Co-director Rachel Grady noted the particular challenge of caring for that many animals at once: “it’s not about you. You have to show up, because this animal is relying on you to feed it, to make sure that it’s healthy, to check its body and make sure its claws are OK. … I think there’s something about that that’s just incredibly healthy for one’s ego, you know?”

The documentary’s core message, as Grady described it: “You have to check some of your self-absorbed selfishness at the door.”

Sabrina Carpenter’s dogs Goodwin and Louie conquer Dogue

The summer album rollout that launched many conversations was accompanied by an equally important canine cultural moment. Sabrina Carpenter’s dogs, Goodwin and Louie, landed a full spread in Dogue — replete with a miniature Mercedes Benz convertible, Elizabethan collars, tiaras, and group photos alongside American Girl dolls. The behind-the-scenes content alone was enough to justify the existence of celebrity dog journalism. May this not be the last we see of them.

Amendoim, a real street dog, stars in Netflix’s Caramelo

Few origin stories in 2025 cinema were as perfect as the one belonging to Amendoim — “Peanut” in Portuguese — who plays the lead dog in Netflix’s Caramelo. Director Diego Freitas told Brazilian outlet Splash that Amendoim “showed up at the production company’s door” as a three-month-old puppy. As Freitas put it, “It was meant to be.”

Caramelo is built around vira-lata caramelo dogs, a beloved and distinctly Brazilian type of street dog known for their scrappiness and intelligence. The film cast 60 of them. All 60 were adopted when production wrapped, most of them by members of the crew. The film’s October Netflix debut performed extremely well, and Amendoim’s personal journey from stray puppy to lead actor remains one of the most satisfying arcs of the year.

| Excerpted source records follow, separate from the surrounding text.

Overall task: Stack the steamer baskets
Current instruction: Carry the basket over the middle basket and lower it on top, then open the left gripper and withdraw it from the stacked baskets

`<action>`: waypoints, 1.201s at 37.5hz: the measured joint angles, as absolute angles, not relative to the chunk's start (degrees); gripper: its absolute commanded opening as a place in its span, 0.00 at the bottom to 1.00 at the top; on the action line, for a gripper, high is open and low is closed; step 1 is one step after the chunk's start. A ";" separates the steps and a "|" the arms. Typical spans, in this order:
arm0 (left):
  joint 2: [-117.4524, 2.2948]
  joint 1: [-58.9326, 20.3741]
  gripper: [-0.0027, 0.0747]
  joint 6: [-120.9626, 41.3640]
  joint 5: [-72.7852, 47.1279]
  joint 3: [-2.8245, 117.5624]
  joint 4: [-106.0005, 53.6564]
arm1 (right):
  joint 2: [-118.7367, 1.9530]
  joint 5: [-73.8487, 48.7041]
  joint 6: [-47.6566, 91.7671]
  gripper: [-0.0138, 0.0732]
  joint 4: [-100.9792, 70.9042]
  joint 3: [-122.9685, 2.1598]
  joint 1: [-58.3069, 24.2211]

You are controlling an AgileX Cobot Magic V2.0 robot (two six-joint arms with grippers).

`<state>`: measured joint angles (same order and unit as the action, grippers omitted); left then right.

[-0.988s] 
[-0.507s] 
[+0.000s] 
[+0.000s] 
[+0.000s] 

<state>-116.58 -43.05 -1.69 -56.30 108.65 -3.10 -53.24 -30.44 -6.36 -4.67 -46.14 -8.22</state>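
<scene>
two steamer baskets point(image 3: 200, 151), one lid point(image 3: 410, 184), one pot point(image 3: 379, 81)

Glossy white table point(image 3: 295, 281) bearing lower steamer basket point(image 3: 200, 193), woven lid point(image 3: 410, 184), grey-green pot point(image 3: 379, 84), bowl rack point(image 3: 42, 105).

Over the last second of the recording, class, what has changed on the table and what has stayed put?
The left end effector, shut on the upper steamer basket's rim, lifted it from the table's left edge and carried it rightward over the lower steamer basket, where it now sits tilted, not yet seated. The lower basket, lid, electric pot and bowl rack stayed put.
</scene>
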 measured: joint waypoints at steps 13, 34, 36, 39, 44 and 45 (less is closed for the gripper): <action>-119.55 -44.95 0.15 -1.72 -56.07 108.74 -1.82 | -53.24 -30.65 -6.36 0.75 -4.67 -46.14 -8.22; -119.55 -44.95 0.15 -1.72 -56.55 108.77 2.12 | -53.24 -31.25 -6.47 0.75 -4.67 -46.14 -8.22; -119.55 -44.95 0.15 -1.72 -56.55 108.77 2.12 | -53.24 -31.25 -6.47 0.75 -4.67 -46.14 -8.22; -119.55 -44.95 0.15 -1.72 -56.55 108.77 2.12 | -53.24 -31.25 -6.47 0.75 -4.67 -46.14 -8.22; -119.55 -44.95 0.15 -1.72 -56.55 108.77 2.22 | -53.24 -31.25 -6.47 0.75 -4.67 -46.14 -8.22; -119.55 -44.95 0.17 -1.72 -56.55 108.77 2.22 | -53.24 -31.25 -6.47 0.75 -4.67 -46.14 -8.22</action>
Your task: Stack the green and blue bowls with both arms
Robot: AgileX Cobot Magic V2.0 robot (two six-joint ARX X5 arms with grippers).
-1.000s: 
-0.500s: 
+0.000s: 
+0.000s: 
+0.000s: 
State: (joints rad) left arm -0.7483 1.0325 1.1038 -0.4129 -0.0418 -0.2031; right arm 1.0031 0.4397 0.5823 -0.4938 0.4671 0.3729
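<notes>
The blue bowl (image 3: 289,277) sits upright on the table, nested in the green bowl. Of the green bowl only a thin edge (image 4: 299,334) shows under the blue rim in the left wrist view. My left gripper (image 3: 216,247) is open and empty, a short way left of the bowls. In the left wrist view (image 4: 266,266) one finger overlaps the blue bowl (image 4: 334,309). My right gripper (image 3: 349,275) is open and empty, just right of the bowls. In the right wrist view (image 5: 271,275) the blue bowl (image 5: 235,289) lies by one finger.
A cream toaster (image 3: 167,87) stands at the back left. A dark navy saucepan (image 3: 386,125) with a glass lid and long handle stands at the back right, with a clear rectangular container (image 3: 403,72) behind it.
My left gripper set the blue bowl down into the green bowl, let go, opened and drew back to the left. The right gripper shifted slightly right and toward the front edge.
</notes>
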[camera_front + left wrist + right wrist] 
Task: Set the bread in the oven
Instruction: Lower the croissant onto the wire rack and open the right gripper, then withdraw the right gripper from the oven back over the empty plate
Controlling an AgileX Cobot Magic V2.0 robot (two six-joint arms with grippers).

Indy the Duck Toller carries an entire horror film on his shoulders in Good Boy

Horror movies have a long and dispiriting history of bad outcomes for dogs. Good Boy, which opened in October, cheerfully upended this tradition by making its dog the protagonist and narrator. Indy, a Nova Scotia Duck Tolling Retriever, carries the film’s perspective from start to finish as his owner manages a harrowing illness in a remote rural setting. Indy’s performance is precise and expressive enough that he subsequently lobbied the Academy of Motion Picture Arts and Sciences for consideration in the Best Actor category. The Academy did not respond. The people have, however.

Soleil the Belgian Sheepdog makes history at the National Dog Show

The National Dog Show’s records on Best in Show winners go back to 2002, when the event first began airing on television. As far as those records indicate, a Belgian Sheepdog had never taken home the top prize before last November, when Soleil did exactly that. Handler Daniel Martin described it well in the aftermath of their win: “Soleil loves the energy, and she feels it,” he said. “That’s her magic.”

She has impeccable presence. Her coat is full and gleaming. Her smile reaches through the screen. By any reasonable measure, 2025 belonged to her.